**The problem**
State how many lines of the records include the word "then"; the reply is that number alone.

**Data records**
==============================
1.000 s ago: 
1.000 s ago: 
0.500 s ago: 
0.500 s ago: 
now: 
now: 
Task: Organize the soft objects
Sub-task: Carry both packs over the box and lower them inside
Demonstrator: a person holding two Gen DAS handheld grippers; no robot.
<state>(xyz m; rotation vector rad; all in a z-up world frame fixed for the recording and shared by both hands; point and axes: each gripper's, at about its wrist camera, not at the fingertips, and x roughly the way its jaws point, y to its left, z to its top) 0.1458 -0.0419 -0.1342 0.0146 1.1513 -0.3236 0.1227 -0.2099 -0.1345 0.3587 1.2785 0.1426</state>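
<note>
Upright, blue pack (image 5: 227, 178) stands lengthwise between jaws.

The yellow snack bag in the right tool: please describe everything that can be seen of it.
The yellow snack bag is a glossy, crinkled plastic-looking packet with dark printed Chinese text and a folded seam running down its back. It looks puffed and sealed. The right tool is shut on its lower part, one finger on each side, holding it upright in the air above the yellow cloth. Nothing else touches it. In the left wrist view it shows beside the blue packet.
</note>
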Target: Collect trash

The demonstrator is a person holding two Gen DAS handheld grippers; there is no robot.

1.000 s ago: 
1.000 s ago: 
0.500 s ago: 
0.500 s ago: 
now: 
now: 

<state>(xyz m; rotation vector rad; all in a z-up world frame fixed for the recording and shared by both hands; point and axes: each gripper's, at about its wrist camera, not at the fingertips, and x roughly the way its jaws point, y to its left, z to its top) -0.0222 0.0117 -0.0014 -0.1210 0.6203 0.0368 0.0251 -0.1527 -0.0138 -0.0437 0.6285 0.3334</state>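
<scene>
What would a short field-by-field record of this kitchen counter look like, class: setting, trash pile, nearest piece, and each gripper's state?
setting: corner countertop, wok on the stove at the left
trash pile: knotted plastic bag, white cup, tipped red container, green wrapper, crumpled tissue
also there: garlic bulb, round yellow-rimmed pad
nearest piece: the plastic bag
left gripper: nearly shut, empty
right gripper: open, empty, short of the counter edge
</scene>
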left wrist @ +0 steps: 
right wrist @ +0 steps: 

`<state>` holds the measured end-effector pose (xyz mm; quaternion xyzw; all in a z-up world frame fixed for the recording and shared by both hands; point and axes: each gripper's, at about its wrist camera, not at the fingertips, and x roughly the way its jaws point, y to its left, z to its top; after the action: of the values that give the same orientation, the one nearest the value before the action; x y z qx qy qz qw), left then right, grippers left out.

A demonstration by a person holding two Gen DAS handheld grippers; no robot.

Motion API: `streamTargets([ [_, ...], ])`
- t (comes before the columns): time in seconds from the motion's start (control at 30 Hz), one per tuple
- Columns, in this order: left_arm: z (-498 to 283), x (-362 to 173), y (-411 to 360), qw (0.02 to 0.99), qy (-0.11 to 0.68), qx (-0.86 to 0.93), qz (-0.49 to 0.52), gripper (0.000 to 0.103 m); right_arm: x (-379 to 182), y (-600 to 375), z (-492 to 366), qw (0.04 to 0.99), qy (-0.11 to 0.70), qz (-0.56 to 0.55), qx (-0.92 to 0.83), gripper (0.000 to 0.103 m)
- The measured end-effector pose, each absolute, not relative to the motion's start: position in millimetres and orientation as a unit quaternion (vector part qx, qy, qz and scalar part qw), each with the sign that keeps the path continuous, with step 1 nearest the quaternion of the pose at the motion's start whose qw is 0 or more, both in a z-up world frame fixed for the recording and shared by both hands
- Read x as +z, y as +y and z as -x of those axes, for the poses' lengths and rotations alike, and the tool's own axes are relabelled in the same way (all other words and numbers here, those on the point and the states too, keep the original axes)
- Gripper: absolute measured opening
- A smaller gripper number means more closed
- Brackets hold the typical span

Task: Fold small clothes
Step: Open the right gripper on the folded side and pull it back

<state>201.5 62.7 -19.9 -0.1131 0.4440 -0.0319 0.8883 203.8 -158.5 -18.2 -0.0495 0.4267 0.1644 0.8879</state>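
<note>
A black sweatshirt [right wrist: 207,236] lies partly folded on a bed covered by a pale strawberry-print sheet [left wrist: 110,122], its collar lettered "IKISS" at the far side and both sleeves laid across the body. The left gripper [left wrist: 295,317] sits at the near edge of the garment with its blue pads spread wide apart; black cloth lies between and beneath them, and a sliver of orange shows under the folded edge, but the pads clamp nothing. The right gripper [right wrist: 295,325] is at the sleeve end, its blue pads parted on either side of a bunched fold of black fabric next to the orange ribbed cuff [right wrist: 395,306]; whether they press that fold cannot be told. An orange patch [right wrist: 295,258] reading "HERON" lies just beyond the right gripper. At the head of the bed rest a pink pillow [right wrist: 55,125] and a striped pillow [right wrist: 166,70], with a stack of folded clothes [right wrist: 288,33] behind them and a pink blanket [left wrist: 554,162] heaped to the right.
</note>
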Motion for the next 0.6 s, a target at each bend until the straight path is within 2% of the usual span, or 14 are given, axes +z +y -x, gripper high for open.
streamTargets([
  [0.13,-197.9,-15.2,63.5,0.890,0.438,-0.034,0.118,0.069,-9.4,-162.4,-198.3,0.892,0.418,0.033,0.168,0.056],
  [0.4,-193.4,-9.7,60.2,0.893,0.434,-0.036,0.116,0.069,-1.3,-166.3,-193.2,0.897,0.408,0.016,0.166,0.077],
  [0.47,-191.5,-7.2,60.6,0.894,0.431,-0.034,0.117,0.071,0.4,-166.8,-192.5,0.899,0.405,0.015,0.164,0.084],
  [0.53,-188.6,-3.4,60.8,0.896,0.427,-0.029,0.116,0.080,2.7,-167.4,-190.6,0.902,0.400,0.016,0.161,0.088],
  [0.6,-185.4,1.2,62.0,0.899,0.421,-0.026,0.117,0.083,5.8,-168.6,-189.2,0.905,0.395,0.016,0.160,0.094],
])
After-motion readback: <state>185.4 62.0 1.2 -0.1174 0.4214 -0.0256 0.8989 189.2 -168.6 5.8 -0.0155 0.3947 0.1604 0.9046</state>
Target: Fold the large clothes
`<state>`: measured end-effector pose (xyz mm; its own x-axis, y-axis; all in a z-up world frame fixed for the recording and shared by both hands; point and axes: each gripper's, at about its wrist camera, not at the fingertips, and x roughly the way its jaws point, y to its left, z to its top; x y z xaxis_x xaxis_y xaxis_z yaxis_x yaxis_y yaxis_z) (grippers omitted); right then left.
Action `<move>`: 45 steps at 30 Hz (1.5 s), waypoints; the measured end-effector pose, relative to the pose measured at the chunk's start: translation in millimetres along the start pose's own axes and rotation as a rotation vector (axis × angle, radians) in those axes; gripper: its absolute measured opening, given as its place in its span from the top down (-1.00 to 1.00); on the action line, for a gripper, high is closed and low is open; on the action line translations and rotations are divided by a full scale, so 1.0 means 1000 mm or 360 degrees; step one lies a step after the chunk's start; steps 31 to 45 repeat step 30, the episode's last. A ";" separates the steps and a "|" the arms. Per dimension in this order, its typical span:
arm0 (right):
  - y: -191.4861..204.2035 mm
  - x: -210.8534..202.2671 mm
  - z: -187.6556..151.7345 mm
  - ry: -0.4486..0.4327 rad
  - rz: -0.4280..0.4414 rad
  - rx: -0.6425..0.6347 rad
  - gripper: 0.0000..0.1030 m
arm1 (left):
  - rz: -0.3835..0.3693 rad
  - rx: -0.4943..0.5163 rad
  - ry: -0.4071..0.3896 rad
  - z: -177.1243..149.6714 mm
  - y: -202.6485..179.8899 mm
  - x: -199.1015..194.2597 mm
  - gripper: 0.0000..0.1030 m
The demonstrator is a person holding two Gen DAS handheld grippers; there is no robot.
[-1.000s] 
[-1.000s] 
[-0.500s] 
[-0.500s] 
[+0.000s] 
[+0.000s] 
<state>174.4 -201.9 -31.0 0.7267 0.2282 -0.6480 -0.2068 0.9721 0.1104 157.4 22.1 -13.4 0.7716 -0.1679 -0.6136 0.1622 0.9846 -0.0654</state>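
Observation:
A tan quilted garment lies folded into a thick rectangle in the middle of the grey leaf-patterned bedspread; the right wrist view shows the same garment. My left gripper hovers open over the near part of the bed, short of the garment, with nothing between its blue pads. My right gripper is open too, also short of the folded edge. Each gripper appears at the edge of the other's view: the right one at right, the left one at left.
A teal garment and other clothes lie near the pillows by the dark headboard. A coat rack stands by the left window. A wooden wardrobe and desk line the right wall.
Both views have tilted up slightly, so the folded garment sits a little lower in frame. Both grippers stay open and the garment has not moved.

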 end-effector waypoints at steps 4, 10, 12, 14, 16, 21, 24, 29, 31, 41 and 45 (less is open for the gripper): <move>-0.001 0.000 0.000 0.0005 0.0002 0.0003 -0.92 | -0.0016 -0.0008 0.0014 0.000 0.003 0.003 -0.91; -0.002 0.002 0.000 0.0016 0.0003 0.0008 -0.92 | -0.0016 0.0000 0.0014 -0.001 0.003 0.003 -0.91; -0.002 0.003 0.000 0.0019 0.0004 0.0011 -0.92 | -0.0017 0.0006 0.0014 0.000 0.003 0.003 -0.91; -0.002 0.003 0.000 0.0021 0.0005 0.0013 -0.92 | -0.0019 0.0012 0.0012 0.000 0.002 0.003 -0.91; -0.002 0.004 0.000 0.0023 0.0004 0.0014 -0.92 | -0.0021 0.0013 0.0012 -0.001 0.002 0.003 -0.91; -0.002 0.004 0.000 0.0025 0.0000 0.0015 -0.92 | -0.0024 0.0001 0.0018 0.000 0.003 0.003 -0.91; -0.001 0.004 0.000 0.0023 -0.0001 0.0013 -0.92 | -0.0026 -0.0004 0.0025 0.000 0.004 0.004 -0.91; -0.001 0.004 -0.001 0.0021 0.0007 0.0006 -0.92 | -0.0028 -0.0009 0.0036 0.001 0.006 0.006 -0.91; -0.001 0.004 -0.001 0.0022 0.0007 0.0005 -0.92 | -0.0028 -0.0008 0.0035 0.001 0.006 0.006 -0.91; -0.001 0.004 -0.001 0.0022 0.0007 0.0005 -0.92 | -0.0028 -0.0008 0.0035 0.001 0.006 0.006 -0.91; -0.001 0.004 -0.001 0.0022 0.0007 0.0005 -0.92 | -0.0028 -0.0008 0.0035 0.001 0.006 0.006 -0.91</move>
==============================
**Task response**
2